The allegations are graphic.

Children raped and forced to perform sex acts by Rhode Island priests.

Some told no one would believe them if they came forward.

The cases were uncovered in state police files by the NBC 10 I-Team through public records requests over a six-month period.

Despite the disturbing details, investigators say the cases are tough to prosecute.

"Witnesses have died. We can't locate certain witnesses or victims. So it makes it very difficult, time period," Capt. Christopher Dicomitis

Dicomitis said the statute of limitations has run out in most cases, or the accused priest is dead.

But state police say the indictment of the Rev. Barry Meehan on Friday sends a strong message that priests who can be charged, will face justice.

"Absolutely," Dicomitis said.

The I-Team began investigating last year, uncovering dozens of letters sent to state police by the Roman Catholic Diocese of Providence over a 10-year period.

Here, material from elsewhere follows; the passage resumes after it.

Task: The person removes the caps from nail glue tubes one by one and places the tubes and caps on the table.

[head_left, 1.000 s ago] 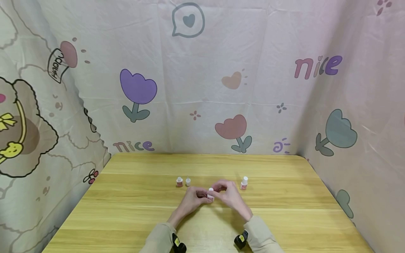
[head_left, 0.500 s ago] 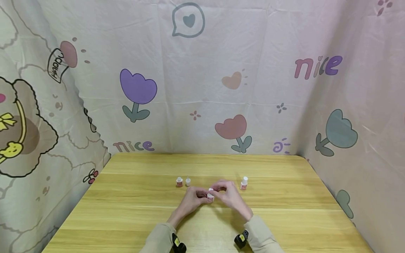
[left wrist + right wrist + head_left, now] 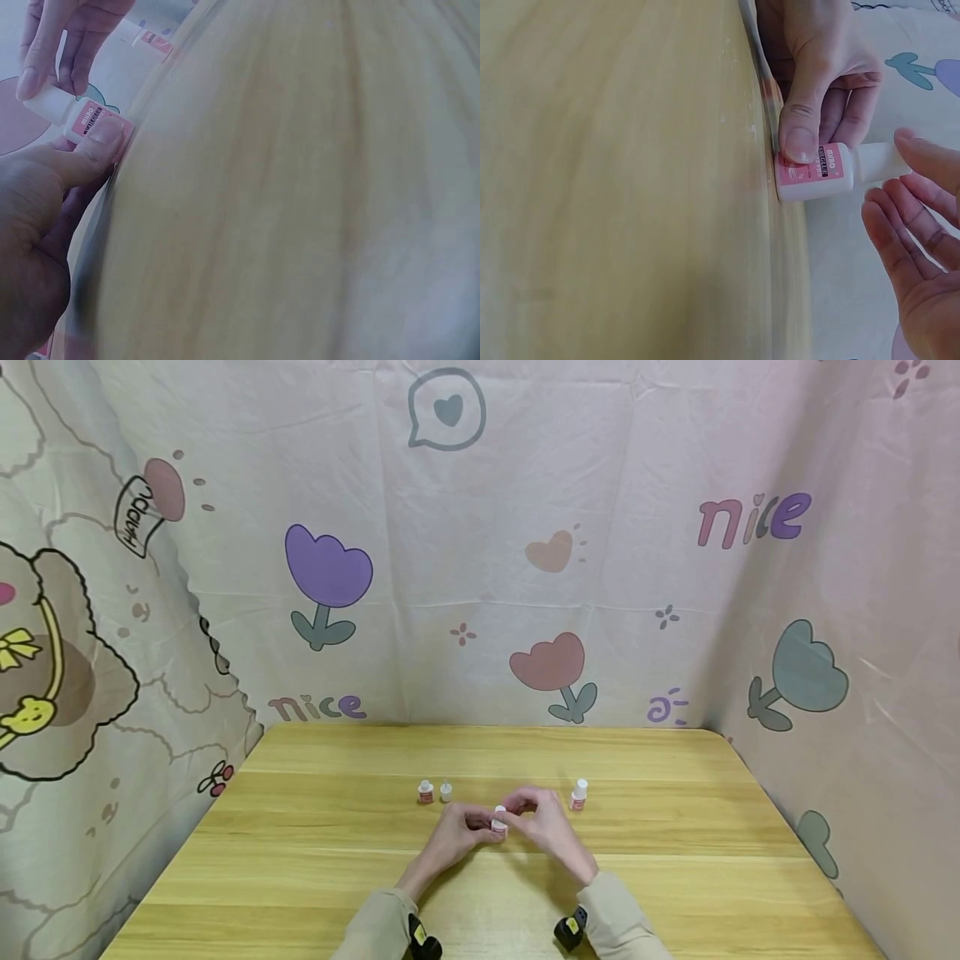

State police say the diocese first reported Meehan's case to them in December 2012, which means the dates and details match some of the letters we obtained.

But because names, dates and locations are blacked out, it's tough to confirm whether the priest on paper is the same one who was in the courtroom.

Following our investigation last year, state police said at least 15 people came forward to file new reports.

Ann Hagen Webb was one of them.

"I found them very sensitive and understanding and encouraging," Hagen Webb said.

She says she was sexually abused by a West Warwick priest, starting at the age of 5. Although the priest is dead, she felt it was important to tell her story to detectives.

Hagen Webb said she reported the abuse to the diocese in 1994, but she said her case was never sent to state police.

The I-Team talked with other victims who also say their cases never made it to law enforcement.

Hagen Webb says it's another reason victims should go to law enforcement directly.

"I'm encouraging more survivors to come forward and give their statement to the state police," Hagen Webb said.